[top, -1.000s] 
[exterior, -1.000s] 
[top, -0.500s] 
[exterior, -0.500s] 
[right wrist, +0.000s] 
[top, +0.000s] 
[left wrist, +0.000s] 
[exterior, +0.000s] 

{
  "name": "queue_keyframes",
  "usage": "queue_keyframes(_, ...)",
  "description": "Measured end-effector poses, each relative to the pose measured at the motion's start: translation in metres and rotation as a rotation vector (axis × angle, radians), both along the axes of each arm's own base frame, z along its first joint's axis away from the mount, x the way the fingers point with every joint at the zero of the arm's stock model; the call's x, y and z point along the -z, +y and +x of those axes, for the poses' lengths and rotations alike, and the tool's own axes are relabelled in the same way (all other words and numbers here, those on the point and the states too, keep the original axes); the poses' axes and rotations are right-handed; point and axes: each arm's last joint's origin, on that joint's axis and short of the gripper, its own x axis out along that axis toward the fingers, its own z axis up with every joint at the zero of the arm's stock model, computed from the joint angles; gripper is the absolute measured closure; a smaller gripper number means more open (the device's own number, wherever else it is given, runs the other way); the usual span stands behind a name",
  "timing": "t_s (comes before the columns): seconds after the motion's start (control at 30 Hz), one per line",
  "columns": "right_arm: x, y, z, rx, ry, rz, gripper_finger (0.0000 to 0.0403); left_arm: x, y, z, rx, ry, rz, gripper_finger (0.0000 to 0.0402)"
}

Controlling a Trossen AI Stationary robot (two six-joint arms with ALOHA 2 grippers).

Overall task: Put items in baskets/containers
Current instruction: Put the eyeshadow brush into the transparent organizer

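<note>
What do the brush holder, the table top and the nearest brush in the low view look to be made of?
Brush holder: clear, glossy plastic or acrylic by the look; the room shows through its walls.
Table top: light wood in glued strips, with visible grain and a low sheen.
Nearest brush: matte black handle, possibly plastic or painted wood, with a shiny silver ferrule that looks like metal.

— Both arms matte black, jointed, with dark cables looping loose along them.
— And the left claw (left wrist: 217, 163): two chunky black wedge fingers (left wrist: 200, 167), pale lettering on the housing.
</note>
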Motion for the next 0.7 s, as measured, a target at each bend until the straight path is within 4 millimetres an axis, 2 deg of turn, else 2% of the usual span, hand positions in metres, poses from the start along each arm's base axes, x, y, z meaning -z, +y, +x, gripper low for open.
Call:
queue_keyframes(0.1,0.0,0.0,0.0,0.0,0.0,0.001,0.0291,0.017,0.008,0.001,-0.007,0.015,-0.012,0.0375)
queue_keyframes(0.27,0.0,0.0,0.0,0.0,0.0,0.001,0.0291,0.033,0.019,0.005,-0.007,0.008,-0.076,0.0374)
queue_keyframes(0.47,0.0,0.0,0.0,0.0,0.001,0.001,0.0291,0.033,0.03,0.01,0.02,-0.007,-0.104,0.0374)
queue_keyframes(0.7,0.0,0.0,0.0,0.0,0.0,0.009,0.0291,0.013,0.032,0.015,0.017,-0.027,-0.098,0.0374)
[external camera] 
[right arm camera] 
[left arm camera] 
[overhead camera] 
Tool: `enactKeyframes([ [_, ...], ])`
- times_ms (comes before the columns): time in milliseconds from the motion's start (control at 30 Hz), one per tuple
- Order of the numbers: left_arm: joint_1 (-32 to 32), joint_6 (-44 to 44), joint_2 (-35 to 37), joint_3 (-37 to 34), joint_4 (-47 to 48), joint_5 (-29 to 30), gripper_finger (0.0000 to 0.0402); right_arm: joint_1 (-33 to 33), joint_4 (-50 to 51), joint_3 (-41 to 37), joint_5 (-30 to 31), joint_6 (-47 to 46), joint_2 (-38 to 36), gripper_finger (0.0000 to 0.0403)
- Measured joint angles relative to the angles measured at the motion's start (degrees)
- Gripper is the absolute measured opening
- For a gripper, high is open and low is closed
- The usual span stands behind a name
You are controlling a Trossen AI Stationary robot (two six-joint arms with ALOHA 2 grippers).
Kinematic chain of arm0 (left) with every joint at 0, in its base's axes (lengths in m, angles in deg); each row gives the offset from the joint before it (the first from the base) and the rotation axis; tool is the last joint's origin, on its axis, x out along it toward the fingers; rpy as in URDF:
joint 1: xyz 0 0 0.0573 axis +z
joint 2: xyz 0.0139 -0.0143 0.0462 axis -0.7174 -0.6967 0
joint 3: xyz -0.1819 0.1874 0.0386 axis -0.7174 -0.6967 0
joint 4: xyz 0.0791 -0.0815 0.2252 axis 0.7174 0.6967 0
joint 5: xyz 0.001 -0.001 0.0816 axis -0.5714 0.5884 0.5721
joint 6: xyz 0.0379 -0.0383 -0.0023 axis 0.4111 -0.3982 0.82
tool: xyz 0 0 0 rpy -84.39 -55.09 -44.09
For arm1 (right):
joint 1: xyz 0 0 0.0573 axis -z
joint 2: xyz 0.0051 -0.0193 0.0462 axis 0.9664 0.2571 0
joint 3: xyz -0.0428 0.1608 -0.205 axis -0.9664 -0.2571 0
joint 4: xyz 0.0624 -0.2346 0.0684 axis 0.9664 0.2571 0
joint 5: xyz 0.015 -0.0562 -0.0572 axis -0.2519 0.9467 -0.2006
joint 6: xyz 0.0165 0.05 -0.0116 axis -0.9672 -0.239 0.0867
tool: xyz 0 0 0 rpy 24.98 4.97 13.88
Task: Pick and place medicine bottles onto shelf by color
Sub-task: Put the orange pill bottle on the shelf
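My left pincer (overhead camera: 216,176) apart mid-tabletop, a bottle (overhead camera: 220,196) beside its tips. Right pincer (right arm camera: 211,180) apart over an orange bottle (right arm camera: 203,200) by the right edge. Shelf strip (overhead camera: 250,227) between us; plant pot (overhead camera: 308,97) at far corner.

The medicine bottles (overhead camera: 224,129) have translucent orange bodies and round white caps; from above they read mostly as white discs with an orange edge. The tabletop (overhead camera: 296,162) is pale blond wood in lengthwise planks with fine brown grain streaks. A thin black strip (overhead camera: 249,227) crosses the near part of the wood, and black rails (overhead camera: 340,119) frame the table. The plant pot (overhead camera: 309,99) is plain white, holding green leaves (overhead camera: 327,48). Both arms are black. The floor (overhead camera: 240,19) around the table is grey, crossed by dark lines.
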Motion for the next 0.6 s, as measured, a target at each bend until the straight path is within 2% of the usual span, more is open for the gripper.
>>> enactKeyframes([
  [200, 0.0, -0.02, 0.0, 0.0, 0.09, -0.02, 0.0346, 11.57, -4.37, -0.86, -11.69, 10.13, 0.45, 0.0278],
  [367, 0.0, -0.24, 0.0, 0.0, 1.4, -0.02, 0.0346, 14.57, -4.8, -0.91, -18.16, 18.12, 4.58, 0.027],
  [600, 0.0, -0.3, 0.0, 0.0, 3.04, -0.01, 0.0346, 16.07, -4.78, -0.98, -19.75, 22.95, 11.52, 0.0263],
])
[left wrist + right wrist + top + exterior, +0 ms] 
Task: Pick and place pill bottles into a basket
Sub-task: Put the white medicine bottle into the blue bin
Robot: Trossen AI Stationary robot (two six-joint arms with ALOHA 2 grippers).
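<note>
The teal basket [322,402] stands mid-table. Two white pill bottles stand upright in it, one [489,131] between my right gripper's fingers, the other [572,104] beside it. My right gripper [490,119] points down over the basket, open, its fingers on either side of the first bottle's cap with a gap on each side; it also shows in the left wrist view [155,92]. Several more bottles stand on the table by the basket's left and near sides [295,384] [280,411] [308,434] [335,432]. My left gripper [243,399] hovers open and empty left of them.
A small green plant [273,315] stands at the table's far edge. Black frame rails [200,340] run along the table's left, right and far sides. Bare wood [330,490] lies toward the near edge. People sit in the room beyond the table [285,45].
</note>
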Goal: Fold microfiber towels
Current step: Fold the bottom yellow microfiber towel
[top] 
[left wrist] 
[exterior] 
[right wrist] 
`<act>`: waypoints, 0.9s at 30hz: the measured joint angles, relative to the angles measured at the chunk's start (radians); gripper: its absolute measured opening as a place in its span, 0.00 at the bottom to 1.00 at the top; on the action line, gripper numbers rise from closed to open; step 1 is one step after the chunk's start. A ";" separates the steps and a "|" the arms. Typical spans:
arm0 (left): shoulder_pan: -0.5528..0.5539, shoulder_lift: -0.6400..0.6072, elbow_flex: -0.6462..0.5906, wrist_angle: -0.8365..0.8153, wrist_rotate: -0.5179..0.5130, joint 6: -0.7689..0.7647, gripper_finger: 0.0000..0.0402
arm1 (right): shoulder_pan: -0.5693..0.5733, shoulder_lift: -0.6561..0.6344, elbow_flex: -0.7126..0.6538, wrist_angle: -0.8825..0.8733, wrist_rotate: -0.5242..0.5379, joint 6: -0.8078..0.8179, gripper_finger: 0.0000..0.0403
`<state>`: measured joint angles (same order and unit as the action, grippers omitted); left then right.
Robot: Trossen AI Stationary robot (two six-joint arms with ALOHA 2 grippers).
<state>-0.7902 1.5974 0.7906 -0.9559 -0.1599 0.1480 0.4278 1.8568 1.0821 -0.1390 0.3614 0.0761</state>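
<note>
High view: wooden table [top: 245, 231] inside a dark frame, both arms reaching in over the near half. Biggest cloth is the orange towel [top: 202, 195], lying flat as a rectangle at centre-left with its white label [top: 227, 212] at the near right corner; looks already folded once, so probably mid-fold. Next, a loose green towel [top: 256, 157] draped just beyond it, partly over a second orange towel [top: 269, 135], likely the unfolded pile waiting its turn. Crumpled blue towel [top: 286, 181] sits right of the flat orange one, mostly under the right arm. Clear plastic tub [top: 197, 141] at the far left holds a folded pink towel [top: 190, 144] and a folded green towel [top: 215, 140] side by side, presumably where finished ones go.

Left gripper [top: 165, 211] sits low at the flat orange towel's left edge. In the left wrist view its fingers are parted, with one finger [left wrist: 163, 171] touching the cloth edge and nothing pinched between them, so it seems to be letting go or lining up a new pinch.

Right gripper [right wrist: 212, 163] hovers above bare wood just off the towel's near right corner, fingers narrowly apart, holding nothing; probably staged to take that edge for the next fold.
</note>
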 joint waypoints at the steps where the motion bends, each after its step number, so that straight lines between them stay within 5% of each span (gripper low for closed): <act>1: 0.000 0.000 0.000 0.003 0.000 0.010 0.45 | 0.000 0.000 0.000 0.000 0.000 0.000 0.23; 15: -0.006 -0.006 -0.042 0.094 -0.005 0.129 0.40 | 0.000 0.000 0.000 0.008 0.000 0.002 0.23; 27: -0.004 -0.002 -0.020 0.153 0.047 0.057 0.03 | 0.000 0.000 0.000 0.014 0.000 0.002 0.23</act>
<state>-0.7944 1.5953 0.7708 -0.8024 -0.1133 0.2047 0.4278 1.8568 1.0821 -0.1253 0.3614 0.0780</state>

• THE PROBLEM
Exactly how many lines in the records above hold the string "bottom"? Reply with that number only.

• EXERCISE RESPONSE
2